### Exercise
Below is a listing; return it in full, exactly as it appears.

Provided material Block Start

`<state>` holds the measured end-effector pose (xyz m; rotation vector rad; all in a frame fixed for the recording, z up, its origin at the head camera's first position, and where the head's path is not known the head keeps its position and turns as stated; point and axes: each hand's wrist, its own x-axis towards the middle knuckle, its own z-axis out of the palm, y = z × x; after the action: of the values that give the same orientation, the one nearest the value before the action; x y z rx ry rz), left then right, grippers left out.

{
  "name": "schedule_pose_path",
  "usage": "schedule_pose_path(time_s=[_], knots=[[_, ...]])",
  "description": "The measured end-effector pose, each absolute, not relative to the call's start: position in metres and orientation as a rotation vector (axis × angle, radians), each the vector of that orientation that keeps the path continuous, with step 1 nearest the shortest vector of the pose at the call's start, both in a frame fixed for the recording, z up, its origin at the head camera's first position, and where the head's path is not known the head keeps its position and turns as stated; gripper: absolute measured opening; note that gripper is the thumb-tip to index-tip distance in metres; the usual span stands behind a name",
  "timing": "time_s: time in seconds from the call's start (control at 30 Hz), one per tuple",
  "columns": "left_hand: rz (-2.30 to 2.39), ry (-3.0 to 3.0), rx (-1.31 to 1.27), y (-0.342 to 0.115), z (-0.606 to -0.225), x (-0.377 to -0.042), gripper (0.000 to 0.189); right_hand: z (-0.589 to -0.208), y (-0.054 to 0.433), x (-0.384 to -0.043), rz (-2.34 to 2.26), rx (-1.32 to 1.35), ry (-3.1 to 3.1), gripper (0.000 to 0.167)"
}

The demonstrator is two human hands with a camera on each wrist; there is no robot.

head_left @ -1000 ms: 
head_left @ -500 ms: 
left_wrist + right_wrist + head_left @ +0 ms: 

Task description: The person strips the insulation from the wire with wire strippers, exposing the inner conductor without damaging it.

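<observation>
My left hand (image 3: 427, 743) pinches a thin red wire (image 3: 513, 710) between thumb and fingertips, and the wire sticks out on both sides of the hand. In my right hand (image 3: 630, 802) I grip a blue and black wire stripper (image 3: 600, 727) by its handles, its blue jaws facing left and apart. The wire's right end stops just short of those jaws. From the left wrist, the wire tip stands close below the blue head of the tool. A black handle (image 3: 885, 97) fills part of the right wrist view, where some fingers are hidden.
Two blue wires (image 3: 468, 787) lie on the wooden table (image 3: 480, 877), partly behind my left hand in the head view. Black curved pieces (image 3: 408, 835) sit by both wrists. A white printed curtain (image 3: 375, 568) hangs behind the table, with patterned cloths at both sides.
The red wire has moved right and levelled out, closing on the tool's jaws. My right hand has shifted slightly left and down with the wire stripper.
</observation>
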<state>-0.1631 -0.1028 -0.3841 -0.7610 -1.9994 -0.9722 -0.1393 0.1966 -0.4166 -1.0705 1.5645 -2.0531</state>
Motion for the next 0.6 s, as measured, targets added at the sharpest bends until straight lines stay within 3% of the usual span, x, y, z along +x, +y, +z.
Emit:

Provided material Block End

### Completed exercise
`<state>` holds the measured end-effector pose (xyz m; rotation vector rad; all in a frame fixed for the recording, z up, its origin at the head camera's first position, and where the head's path is not known the head keeps its position and turns as stated; point and axes: each hand's wrist, its own x-axis towards the middle knuckle, its own z-axis out of the palm, y = z × x; after the action: of the values that give the same orientation, the one nearest the value before the action; x y z rx ry rz), left then right, grippers left out.

{
  "name": "schedule_pose_path",
  "usage": "schedule_pose_path(time_s=[_], knots=[[_, ...]])",
  "description": "The measured end-effector pose, each absolute, not relative to the call's start: position in metres and orientation as a rotation vector (axis × angle, radians), each the vector of that orientation that keeps the path continuous, with step 1 nearest the shortest vector of the pose at the call's start, both in a frame fixed for the recording, z up, its origin at the head camera's first position, and where the head's path is not known the head keeps its position and turns as stated; gripper: absolute measured opening; note that gripper is the thumb-tip to index-tip distance in metres; the usual span stands behind a name",
  "timing": "time_s: time in seconds from the call's start (control at 30 Hz), one per tuple",
  "columns": "left_hand: rz (-2.30 to 2.39), ry (-3.0 to 3.0), rx (-1.31 to 1.27), y (-0.342 to 0.115), z (-0.606 to -0.225), x (-0.377 to -0.042), gripper (0.000 to 0.189); right_hand: z (-0.589 to -0.208), y (-0.054 to 0.433), x (-0.384 to -0.043), rz (-2.34 to 2.26), rx (-1.32 to 1.35), ry (-3.1 to 3.1), gripper (0.000 to 0.167)"
}

The demonstrator is two human hands with a camera on each wrist; there is no robot.

head_left @ -1000 ms: 
head_left @ -500 ms: 
left_wrist + right_wrist + head_left @ +0 ms: 

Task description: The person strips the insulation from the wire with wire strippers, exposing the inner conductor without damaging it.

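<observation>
My left hand (image 3: 427, 743) pinches a thin red wire (image 3: 513, 710) between thumb and fingertips, and the wire sticks out on both sides of the hand. In my right hand (image 3: 630, 802) I grip a blue and black wire stripper (image 3: 600, 727) by its handles, its blue jaws facing left and apart. The wire's right end stops just short of those jaws. From the left wrist, the wire tip stands close below the blue head of the tool. A black handle (image 3: 885, 97) fills part of the right wrist view, where some fingers are hidden.
Two blue wires (image 3: 468, 787) lie on the wooden table (image 3: 480, 877), partly behind my left hand in the head view. Black curved pieces (image 3: 408, 835) sit by both wrists. A white printed curtain (image 3: 375, 568) hangs behind the table, with patterned cloths at both sides.
The red wire has moved right and levelled out, closing on the tool's jaws. My right hand has shifted slightly left and down with the wire stripper.
</observation>
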<state>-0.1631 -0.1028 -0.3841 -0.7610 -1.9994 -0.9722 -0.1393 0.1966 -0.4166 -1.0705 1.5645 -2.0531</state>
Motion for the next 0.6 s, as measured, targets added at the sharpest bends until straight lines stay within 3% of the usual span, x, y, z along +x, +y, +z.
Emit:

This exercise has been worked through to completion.